She wanted to move to the Hamptons anyhow. When the
apartment was emptied out by her storm troopers, it transformed from a cramped
two-bedroom flat to huge space. Bob bought a futon, a pillow, some sheets and
a blanket and a small bureau for his clothes. He also bought a wicker stand
for the goldfish bowl. With what money he had left after his wife cleaned him
out, he indulged himself by remodeling the kitchen. Bob's only hobbies were
cooking and eating. Good food gave him inner peace. To nosh was to meditate. One reason
for the divorce was the indisputable fact that his gourmet meditations made
him fat. His wife, on the other hand, was obsessed with keeping herself lithe
and trim. Half the living room, now liberated, once held her exercise
machines. Since Bob quit his job as a financial analyst and became an ardent
day trader, doing very well in that belly-wrenching profession, he found
strength in patience and solace in the kitchen. She had complained about his
expanding girth to the point where taking meals together was an abomination.
She called him Cholesterol Man. She criticized every spoonful of food that
vanished between his generous lips. She even attacked his goldfish, accusing
Bob of overfeeding lonely Midas who had doubled in size within a few months.

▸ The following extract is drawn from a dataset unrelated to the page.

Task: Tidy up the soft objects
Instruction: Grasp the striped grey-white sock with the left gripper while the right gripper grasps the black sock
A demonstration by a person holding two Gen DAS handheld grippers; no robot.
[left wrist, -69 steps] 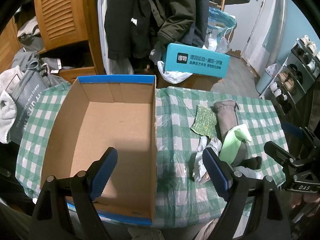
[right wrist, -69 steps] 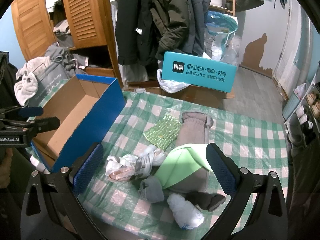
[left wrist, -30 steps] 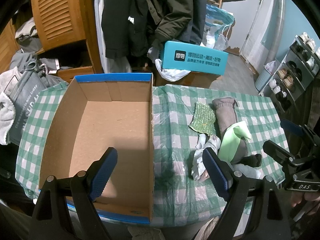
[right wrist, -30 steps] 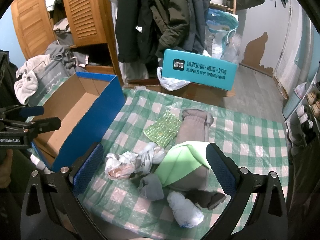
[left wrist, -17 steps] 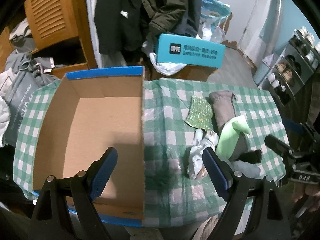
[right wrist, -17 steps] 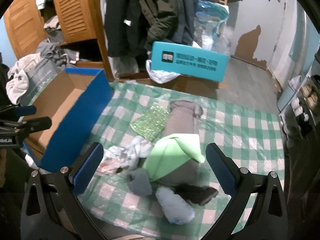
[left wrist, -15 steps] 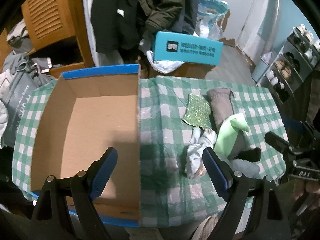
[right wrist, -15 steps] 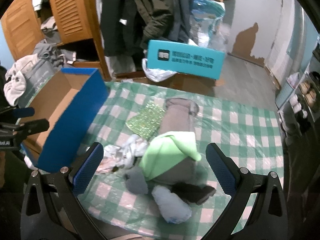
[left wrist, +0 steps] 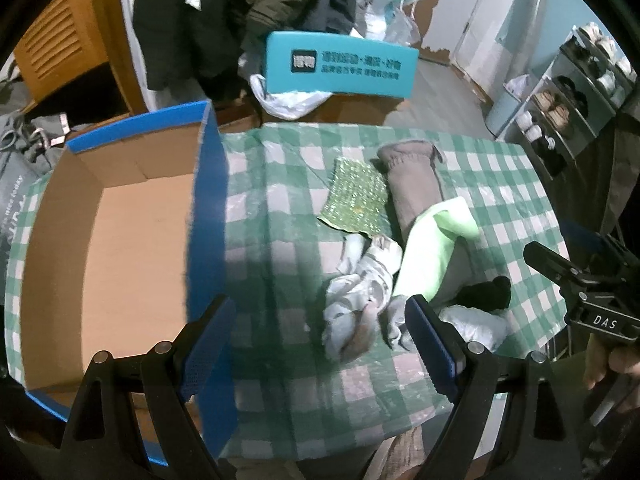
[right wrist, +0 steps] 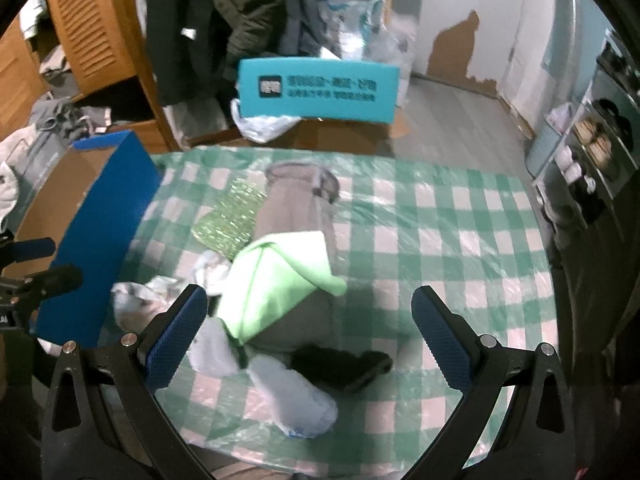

The fish had grown lethargic, hardly moved except to forage for its powdery
rations. It floated near the bottom of its bowl like a wounded submarine. In
an odd sense, Bob saw Midas as a metaphor for the stock market, animated
gold, heavy with success, always threatening to implode or explode, teasing
oxygen out of water, producing not much more than its own stringy shit, weirdly
smug inside its glass shell. Bob meant to
put his fish on a diet and even considered shedding a few dozen pounds
himself. But watching Midas watch him indulge in one of his feasts, Bob felt
pangs of guilt and always went to shake a few more crumbs into the fish bowl.
Besides some
casual relationships in Bob's neighborhood, storekeepers and the like, he was
virtually without friends or close family. His departed spouse got custody of
the people they'd met as a couple and Bob didn't particularly miss any of
them. Midas was his only confidante and he felt obliged to share the
pleasures of good eating with his loyal companion. Midas returned Bob's
largesse with fish affection. Bob felt warmth emanating from Midas's bowl. If
Bob put his face close to the glass, Midas would swim toward his nose and
confront him face to face. For the moment, that was bonding enough. Midas
required no walking, no trips to the vet, no sour-smelling litter box. He was
the perfect pet. When Bob
found Midas drifting belly up one awful morning, he whispered a prayer and,
thinking Egyptian, offered up a few grains of fish food to sustain Midas on
the way to eternity. Since his pet was dead, the food drifted past its mouth
and settled among the gravel at the bottom of its world. Bob faced facts and
though he felt mournful and deserted, reminded of mortality, he quickly
scooped up Midas's golden remains with a ladle and slipped the rigid corpse
into an empty horse radish jar. He screwed on the jar's cap, wrapped the
glass coffin in a plastic bag and took it to Washington Square Park. There he
buried his fish near the great Arch, said another farewell, and went to buy a
replacement. Bob realized
that excessive grief was as unhealthy as enforced loneliness. He liked his
solitude but hated eating alone. The tiny presence of a goldfish made an
enormous difference in his sparse domestic environment. While Bob had qualms
about finding a substitute for Midas so quickly, he decided to suspend lament
and cater to his own urgent need to fill the deserted bowl with something
alive and moderately responsive. Bob walked
briskly along West 4th Street, then turned south on the Avenue of the
Americas to Bleeker Street. His destination was a few buildings in from the
corner, an old tenement that once housed a pizza parlor on the ground floor
and Berman's Petropolis a flight upstairs. Bob anticipated a slice of hot
pizza thick with cheese and mushrooms to ease his bereavement, but when he
found the building he saw that the pizza joint was boarded up and that the
apartments above Petropolis were empty with white crosses painted across
their windows. Like so many buildings in the Village, this one was slated for
demolition and gentrification. Petropolis's
large front window was covered with sheet metal, plastered with posters for
movies and off-off-Broadway shows. To Bob's surprise, the pet store was still
doing business according to a cardboard sign tacked to the wooden door that
read: BERMAN'S PETROPOLIS FINAL SALE...40% OFF! HURRY! (ONE FLIGHT UP TO BIG BARGAINS)
Bob let out a
long sigh. Everything was in flux. Nothing stayed in place for very long
anymore. Nothing and nobody. He climbed the ancient staircase and knocked at
Petropolis's entrance. From previous dealings with Berman -- he'd bought
Midas there and went back twice a year for Midas's provisions -- he knew the
little man was obviously paranoid. Berman's metal door was kept locked and
bolted. PROTECTED BY labels warned off thieves and thugs. A large black alarm
box was riveted to the ceiling above the barred transom. The door's
bell button dangled useless from a corroded wire as it had for years.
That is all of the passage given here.